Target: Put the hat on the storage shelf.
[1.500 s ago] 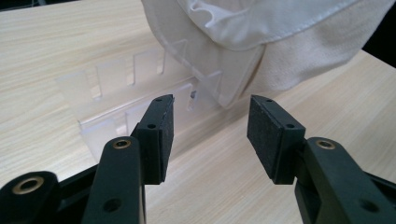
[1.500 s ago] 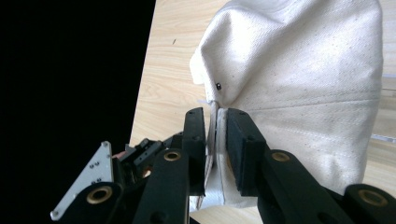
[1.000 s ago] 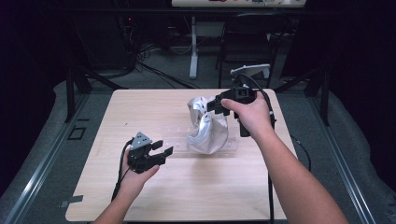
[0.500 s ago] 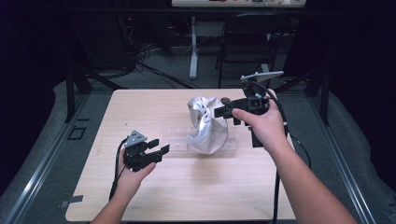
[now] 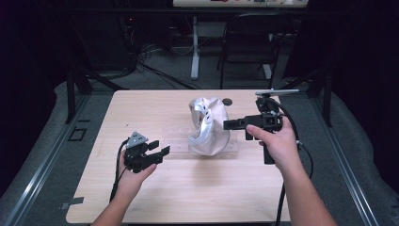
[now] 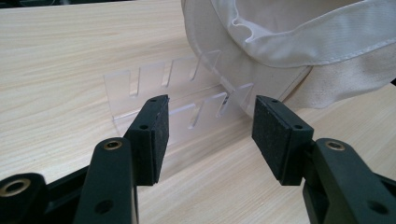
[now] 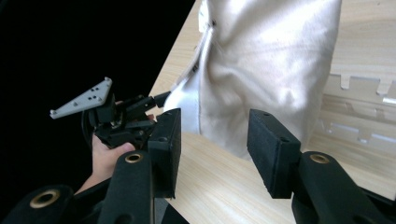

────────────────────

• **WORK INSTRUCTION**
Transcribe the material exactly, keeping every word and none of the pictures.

• **ANSWER TO THIS TASK**
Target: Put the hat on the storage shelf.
[1.500 s ago] 
[1.500 s ago] 
[1.000 s ago] 
[0.500 s ago] 
[now] 
[now] 
[now] 

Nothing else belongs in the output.